The means by which, according to the Gospel teaching, the believer will practise this life of communion with God, may be briefly indicated. Prominent among them is seclusion from the world for the purpose of definite prayer. The importance of this our Lord emphasized by His own example. He also enjoined it upon His followers by oft-repeated precepts (Mat 6:8; Mat 7:7-8; Mat 26:41 and ||, Luk 6:28; Luk 18:1). At the same time the Evangelic teaching does not aim at making recluses. There are active as well as passive means of enjoying intercourse with God, and our Lords whole training of the Twelve indicates, even more clearly than any individual saying (cf. Joh 17:10), His belief in the Divine communion that is found in the service of mankind. The sense of fellowship with God vivified in secret devotion is to be realized afresh and tested in contact with men (so 1Jn 4:8; 1Jn 4:12; 1Jn 4:16).

Two more points call for separate attention. (1) Before His death our Lord ordained a rite which not only symbolizes the union of His followers with Himself, but is also a means of its progressive realization.

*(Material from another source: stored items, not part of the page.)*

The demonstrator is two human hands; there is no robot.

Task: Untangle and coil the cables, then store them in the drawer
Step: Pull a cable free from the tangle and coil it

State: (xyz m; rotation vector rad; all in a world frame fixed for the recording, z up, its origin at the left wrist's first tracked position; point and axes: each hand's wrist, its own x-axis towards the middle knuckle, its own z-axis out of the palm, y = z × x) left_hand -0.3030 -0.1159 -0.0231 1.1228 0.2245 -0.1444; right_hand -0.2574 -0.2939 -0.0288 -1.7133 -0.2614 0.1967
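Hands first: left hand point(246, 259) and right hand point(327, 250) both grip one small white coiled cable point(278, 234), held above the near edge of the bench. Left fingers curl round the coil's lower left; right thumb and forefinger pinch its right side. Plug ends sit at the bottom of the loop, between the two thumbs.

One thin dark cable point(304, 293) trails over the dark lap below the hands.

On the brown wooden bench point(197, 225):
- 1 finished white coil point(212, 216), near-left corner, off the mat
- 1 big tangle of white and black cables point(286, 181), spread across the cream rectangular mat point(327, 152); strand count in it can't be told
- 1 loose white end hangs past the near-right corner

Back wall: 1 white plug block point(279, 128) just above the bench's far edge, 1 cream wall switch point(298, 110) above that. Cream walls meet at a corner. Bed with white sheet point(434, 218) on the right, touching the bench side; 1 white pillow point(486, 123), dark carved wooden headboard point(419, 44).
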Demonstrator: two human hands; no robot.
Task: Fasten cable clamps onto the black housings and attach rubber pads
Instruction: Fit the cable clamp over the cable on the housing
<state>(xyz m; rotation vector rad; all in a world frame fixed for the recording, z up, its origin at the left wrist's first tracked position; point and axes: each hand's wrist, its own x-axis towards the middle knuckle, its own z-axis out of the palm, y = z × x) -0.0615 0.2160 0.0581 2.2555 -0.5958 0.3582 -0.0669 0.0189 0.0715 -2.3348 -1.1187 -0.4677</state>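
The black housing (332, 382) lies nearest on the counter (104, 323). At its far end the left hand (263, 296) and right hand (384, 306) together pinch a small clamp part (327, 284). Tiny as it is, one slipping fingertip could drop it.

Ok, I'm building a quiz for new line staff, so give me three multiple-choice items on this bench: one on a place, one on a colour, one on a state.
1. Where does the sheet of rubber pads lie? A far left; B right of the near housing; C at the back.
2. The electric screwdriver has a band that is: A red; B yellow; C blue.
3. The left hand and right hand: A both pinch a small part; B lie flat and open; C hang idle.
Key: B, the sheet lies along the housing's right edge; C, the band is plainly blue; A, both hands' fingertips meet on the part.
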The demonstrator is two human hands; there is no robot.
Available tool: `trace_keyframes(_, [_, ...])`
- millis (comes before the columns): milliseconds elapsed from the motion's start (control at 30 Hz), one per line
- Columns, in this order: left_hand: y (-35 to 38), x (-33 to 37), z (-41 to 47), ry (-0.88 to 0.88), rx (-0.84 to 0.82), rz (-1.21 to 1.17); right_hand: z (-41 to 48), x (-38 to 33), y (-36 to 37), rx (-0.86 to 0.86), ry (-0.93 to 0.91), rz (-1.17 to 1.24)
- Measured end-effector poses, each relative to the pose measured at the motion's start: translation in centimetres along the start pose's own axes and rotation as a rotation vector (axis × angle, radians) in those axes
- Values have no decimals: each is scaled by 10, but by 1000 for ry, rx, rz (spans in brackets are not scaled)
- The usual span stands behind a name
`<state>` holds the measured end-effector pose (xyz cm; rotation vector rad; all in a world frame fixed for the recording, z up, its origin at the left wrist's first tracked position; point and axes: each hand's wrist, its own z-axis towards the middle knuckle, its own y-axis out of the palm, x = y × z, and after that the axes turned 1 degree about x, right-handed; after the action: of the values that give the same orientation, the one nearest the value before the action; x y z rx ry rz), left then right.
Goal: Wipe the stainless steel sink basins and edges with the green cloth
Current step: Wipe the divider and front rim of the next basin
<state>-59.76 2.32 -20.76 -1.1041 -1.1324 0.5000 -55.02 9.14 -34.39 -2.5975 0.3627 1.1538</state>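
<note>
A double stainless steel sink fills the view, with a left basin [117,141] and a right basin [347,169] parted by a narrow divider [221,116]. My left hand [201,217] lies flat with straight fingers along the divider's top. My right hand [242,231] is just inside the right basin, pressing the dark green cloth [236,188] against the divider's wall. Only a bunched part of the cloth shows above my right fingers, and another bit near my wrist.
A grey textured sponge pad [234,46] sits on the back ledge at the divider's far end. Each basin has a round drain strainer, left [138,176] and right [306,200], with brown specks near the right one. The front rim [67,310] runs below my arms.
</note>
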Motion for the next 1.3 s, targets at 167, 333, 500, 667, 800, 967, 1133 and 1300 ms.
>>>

If an intimate connexion between the Lords Supper (Mar 14:22 ff. and ||) and the Jewish Passover may, as seems reasonable, be assumed, that conception of the Christian rite which represents it as a means of communion between the individual soul and its Saviour would appear to have a basis in the foundation principle on which all ancient worship, whether Jewish or heathen, reststhe belief that to partake of a sacrifice is to enter into some kind of fellowship with the Deity. This aspect of the Lords Supper does not, of course, exhaust its meaning (see art. Lords Supper), but it is certainly prominent, and it is emphasized both by St. Paul (1Co 10:18) and by Christ Himself (Joh 6:56, where the eating would certainly include that of the Lords Supper, even though, as is most probable, it does not refer to it exclusively).

(2) One more suggestion may be put forward. Our Lord seems to hint at a special means of communion with Himself which is really a particular extension of the self-renouncement considered above. This is a mysterious fellowship with Him in His own sufferings for mankind (Mar 10:38-39 = Mat 20:22-23 a; for a symbolical illustration see Mar 15:21). It is only a hint, but the words are significant; and, taken in conjunction with St. Pauls (Col 1:24) and his purpose (Php 3:10; cf. also 2Co 1:5; 2Co 4:10; 1Pe 4:13), would certainly seem to imply that the believers own sufferings for Christs sake may become a medium through which he may enter into close communion with his Lord.

Even this brief study will have revealed that the Gospel conception of the Christians communion with God is essentially different from that of the Quietist. Whether we have regard to our Lords example or to His teaching, whether we are thinking of the status of fellowship or of its conscious practice, the means by which the Divine communion is realized are not exclusively periods of secluded contemplation. In Christs own life upon earth the two elements of active and passive fellowship are signally combined. The sense of union with the Unseen Father, fostered in lonely retreat, is also intensified in moments of strenuous activity. In His thoughts for the lives of His followers, too, the consciousness of Gods presence is secured not alone by solitary worship, but also by the doing of the Divine will, by the earnest struggle to subdue the lower self, and even by active participation in the very sufferings of Christ. So the servant, as his Lord, must practise the communion of service as well as the communion of retirement (cf., again, Joh 17:15). The desire for the permanent consciousness of the more immediate Presence must be sunk in the mission of carrying to others the tidings of salvation (Mar 5:18-20 = Luk 8:38-39). It is but natural that in the moment of special revelation on the mountain the disciple should long to make it his abiding place (Mar 9:5 and ||); but his Master can never forget the need of service on the ordinary levels of life (Mar 9:14 ff. and ||). And the experience of the one is the source of power for the other (Mar 9:29, cf. Joh 15:4).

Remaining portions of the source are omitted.